• Task brief
Using the entries that follow, write out the line containing "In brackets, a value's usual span", the line containing "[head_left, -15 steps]", and every line between them, exactly and nothing else.

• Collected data
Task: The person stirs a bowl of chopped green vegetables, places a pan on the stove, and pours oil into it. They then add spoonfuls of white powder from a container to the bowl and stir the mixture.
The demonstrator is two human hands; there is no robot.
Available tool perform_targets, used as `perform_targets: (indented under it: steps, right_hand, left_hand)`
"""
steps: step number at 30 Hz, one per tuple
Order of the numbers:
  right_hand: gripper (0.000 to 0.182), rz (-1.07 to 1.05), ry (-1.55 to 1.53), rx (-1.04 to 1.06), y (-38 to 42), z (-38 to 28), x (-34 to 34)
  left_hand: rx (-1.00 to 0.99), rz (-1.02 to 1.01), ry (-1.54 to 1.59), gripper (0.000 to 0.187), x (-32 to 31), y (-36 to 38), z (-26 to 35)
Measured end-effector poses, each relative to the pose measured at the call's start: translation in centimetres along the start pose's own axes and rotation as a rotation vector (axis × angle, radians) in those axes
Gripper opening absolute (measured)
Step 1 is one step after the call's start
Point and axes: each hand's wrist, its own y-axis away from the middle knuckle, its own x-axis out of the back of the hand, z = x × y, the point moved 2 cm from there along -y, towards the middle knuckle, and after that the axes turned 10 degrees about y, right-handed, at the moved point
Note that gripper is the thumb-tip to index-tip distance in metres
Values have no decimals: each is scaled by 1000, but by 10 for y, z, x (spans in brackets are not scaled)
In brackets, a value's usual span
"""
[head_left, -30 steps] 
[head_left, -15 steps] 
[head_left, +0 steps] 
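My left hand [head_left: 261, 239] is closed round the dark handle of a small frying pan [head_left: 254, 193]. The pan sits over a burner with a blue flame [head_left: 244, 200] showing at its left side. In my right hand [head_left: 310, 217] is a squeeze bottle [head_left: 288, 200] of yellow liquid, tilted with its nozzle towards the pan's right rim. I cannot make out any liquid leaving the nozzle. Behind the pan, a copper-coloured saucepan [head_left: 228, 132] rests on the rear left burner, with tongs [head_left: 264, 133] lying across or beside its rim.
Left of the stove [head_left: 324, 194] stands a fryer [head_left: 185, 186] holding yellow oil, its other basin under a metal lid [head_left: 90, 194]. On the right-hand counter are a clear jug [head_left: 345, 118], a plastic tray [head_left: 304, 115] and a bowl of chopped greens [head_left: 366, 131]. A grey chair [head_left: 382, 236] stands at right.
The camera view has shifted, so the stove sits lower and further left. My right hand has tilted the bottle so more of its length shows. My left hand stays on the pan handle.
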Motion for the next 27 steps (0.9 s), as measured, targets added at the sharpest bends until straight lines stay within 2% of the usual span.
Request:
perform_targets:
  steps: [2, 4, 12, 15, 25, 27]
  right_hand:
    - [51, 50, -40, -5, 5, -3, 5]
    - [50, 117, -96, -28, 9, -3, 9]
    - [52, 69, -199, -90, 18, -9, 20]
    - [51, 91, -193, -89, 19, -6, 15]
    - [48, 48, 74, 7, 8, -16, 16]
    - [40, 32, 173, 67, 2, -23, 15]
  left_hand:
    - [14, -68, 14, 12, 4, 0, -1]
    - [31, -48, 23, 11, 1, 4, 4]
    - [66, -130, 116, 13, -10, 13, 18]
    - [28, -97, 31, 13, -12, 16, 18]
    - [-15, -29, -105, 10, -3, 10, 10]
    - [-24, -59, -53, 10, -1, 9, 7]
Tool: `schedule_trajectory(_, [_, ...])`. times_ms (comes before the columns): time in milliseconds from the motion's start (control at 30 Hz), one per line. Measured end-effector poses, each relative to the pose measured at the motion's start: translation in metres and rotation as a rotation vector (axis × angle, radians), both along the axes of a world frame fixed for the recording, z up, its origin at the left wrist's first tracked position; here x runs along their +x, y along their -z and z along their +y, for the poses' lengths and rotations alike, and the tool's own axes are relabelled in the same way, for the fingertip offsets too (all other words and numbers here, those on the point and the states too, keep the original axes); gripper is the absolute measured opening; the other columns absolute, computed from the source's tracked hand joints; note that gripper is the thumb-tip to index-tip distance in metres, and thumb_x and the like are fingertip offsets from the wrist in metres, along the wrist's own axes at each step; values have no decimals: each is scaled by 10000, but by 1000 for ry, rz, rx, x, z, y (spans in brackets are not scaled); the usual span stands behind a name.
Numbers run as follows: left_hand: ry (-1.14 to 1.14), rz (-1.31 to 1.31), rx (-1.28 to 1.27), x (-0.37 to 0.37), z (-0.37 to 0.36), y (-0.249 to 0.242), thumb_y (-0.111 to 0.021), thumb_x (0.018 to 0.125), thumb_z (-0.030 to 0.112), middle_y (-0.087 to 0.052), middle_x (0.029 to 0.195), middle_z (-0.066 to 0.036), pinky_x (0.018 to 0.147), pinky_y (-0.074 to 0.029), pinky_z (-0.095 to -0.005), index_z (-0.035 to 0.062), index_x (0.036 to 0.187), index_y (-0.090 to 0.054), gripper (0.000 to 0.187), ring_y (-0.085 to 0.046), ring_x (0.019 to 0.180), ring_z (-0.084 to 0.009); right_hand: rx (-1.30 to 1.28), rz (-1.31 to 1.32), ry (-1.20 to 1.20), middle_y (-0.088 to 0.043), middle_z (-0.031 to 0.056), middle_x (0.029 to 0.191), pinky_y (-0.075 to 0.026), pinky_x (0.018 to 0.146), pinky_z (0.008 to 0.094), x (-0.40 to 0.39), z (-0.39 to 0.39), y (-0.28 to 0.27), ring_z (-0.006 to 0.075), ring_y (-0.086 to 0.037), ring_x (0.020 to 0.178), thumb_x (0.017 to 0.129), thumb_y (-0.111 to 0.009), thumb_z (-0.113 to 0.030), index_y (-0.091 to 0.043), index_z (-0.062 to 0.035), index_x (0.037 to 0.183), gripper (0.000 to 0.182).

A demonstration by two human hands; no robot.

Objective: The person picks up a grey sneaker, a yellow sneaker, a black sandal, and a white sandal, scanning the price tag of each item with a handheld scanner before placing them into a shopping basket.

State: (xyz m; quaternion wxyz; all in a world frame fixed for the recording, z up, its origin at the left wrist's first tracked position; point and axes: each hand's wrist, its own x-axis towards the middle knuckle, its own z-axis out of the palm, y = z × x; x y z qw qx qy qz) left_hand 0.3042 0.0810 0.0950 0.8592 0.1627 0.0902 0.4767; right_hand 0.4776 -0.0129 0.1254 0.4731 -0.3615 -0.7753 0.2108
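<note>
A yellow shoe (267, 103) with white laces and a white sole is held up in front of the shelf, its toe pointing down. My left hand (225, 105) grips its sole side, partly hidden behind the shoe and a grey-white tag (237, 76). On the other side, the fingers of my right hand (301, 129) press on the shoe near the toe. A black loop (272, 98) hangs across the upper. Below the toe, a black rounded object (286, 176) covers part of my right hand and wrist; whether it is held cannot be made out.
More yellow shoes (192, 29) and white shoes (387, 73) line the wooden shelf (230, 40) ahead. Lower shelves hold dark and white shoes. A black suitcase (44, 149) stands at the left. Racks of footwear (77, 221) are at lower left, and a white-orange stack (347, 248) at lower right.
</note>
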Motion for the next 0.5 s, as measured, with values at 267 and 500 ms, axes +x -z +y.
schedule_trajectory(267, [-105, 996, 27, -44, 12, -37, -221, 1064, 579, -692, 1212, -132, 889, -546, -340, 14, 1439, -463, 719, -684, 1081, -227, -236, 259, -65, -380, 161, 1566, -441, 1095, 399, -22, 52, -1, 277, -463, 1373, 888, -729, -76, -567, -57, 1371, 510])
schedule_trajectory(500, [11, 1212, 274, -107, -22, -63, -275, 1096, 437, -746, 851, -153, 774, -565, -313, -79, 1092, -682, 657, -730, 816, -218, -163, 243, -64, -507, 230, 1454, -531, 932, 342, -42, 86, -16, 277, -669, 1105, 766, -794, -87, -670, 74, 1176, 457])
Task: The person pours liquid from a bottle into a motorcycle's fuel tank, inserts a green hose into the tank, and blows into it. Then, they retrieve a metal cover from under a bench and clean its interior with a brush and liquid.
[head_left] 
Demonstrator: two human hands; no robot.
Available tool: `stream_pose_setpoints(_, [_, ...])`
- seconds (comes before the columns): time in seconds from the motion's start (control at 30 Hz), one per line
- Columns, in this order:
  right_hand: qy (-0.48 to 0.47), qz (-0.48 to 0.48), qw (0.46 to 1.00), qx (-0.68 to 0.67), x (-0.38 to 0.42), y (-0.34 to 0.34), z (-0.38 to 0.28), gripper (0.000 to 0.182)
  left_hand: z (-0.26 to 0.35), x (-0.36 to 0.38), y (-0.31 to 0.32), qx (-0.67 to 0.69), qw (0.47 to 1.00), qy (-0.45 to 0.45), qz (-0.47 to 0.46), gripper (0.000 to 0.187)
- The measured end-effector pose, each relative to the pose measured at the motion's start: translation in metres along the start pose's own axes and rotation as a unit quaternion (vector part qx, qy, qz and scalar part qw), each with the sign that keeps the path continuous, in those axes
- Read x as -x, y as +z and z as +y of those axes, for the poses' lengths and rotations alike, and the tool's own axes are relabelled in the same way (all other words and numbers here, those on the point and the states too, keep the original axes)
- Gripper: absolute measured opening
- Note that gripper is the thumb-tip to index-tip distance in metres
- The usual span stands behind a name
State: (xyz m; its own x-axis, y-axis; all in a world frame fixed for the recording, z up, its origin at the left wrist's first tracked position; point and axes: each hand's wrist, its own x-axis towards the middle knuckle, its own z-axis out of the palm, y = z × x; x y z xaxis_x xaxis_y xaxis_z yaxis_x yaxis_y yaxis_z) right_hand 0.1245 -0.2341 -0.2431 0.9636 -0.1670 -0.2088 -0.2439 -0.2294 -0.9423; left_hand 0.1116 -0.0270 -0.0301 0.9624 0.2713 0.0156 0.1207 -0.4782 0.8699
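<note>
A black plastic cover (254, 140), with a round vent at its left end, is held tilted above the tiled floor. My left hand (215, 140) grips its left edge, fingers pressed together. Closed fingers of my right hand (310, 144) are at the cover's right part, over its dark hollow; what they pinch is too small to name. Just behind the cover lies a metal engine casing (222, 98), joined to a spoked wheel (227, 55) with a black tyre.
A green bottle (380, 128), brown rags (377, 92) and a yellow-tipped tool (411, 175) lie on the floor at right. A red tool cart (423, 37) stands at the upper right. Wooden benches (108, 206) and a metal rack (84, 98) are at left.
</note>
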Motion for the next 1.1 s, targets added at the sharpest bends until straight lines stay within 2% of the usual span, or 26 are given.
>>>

• The answer
In brackets, a value's usual span
"""
[head_left, -30 steps] 
[head_left, -15 steps] 

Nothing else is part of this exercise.